Generally, a missionary has three or four services each Sunday, taking his out-stations in rotation and driving or walking the twenty or thirty miles between them--and yet how many of the flock are perforce left unshepherded! One girl who went out from England to her brother tramped in all directions to find a church, nine miles one way across snow and ice, sixteen miles another, all in vain. She had taken out a commendatory letter from England; but her home was far back where parishes have no definite boundaries. At last a clergyman twenty-two miles away heard of her, and his wife asked her to come and stay over the Sunday. Then, for the first time for eight months, she was able to receive the Holy Communion.
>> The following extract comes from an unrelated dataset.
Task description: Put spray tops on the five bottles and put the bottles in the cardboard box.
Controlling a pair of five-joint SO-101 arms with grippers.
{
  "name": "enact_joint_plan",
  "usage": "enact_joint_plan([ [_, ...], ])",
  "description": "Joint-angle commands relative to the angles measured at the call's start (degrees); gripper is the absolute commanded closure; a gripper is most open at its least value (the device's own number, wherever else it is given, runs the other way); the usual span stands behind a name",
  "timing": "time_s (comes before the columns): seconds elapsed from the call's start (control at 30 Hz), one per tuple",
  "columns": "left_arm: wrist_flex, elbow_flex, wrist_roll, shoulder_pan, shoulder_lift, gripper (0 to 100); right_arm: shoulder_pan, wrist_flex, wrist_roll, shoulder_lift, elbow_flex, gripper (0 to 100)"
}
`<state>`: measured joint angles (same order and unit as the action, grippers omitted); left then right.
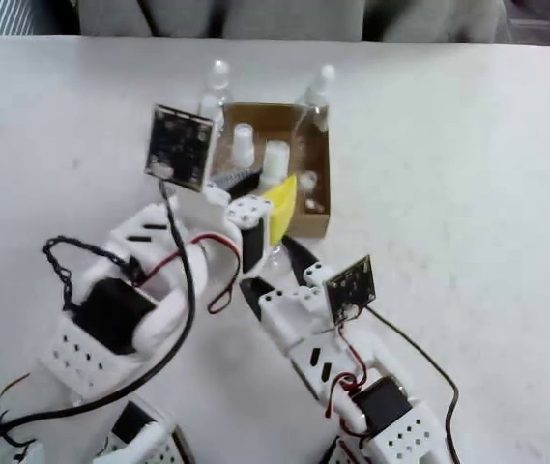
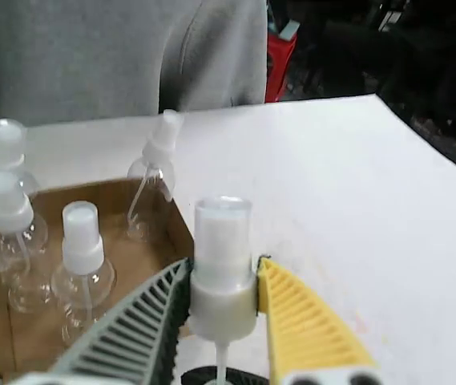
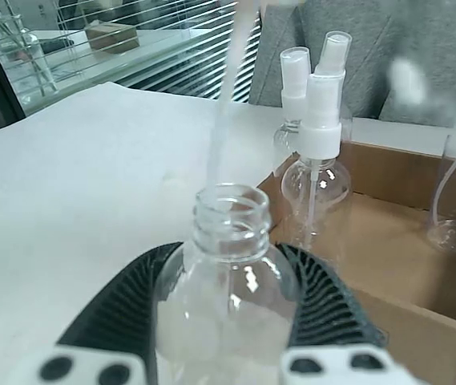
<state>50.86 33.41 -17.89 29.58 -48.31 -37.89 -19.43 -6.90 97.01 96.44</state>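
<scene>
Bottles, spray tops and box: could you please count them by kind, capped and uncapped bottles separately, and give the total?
Clear plastic bottles with a white spray top on: 4
Clear plastic bottle with an open neck, in the right tool: 1
White spray top, held in the left tool: 1
Brown cardboard box: 1
Total: 7

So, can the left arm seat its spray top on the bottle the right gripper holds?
Likely yes: the bottle is open, the tube of the spray top hangs at its mouth, nothing between.

Brown cardboard box (image 2: 91, 195); clear, white-topped bottles (image 2: 83, 277)
</scene>
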Motion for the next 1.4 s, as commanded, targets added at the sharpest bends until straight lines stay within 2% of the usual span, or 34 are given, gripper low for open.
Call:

The following is a picture of a typical Sunday. A Mission of three stations: the clergyman has perhaps an eight o'clock celebration and ten o'clock matins and sermon at the chief centre where he lives. Directly after a hurried meal he starts off walking to another place twelve miles away. There, in the early afternoon, at the little church high upon a hill-side, overlooking a lovely lake, are gathered a faithful few--very few if the Sunday be wet and stormy--if anyone is there who can play the American organ, well; if not, the clergyman plays it himself. After hearing of any weals or woes, he goes to a farm-house, may be a mile or so back, for a warm welcome and a hospitable tea, and then sets out again for a seven miles' tramp through lonely woods to the next place for evening service. There is a sick person to be visited--before, if time allows; if not, after--and it is getting on late into the night before he gets home after a dark walk of another eight miles. Some weeks he will go overnight to one of the out-stations, so as to begin the Sunday there with a celebration, and on occasions he may drive; but a horse has to be fed, and is an expensive luxury, and if he has no horse of his own, hiring is still more expensive. Farmers have not more horses than they need; and when they work hard on six days, the seven th is needed as a day of rest.
The Archbishop speaks of many of his clergy as heroes; and no less heroic are their wives, for theirs is a very heavy share of the burden. Other women have all the work of their houses and care of their children; but the clergyman's wife is never free from parochial interruptions as well, besides the strain of being left alone in an isolated house when her husband has to stay away in a far distant part of the parish. Yet wives or sisters the clergy must have--for service is in most places unobtainable and the wages prohibitive--and some one must be there to have a meal cooked, bread baked, and a fire ready, when the missionary has unhitched his horse or comes home cold and stiff from his snowy tramp.
This chapter cannot be ended without the name of the 'Diocesan Tramp,' beloved in every Mission in the diocese, over the whole of which he has tramped on foot. In one he was all but lost in a blizzard, bringing medicine from the distant doctor to a sick man; in another he had stayed through a long epidemic, nursing the sick and burying the dead; and so on and on. In every place the name of the good Archdeacon Gillmor is a household word.